** Task goal **
In the material below, find each line with the string "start" and copy it.

BEGIN

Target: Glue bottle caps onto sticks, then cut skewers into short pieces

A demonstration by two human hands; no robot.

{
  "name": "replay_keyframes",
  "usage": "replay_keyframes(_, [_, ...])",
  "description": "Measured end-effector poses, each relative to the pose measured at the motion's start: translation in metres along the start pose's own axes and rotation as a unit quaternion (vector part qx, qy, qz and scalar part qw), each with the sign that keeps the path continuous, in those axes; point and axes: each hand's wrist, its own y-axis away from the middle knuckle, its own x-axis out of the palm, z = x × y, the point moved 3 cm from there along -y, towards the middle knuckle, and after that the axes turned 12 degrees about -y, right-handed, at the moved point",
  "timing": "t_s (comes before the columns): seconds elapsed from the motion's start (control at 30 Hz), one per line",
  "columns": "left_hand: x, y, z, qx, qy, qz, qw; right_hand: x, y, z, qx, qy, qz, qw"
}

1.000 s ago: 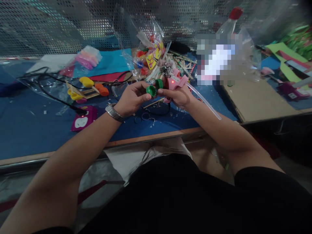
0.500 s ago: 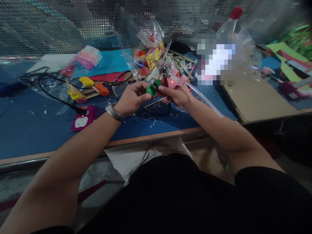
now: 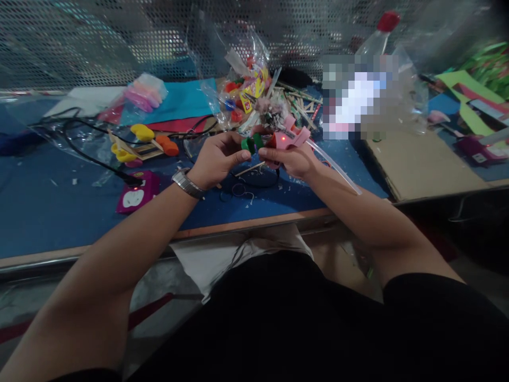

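My left hand (image 3: 217, 161), with a metal watch (image 3: 187, 183) at the wrist, pinches a green bottle cap (image 3: 247, 145) between thumb and fingers. Close against it is a second green bottle cap (image 3: 258, 141), pinched by my right hand (image 3: 292, 160). The two caps are side by side; whether they touch I cannot tell. A pink glue gun (image 3: 289, 137) with a lit red light is right at my right hand, partly hidden by it. Whether that hand also grips the gun is unclear. A clear glue stick (image 3: 336, 167) sticks out from it over my right forearm.
On the blue table (image 3: 79, 228) lie a stick frame with yellow and orange caps (image 3: 147, 143) and a purple power box (image 3: 137, 193). Behind my hands is a plastic bag of caps (image 3: 242, 95) beside loose sticks (image 3: 304, 103). Cardboard (image 3: 425, 164) lies to the right.
The cap in my left hand has turned from showing its open inside to showing its side, and sits nearer the other cap. The glue gun has shifted slightly right in view.
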Motion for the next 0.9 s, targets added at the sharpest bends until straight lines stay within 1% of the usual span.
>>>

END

** Solved exercise **
  "description": "Measured end-effector poses, each relative to the pose measured at the motion's start: translation in metres along the start pose's own axes and rotation as a unit quaternion (vector part qx, qy, qz and scalar part qw), each with the sign that keeps the path continuous, in those axes; point and axes: each hand's wrist, its own y-axis away from the middle knuckle, its own x-axis out of the palm, z = x × y, the point moved 3 cm from there along -y, towards the middle knuckle, and after that the axes turned 12 degrees about -y, right-handed, at the moved point",
  "timing": "t_s (comes before the columns): seconds elapsed from the motion's start (control at 30 Hz), one per line",

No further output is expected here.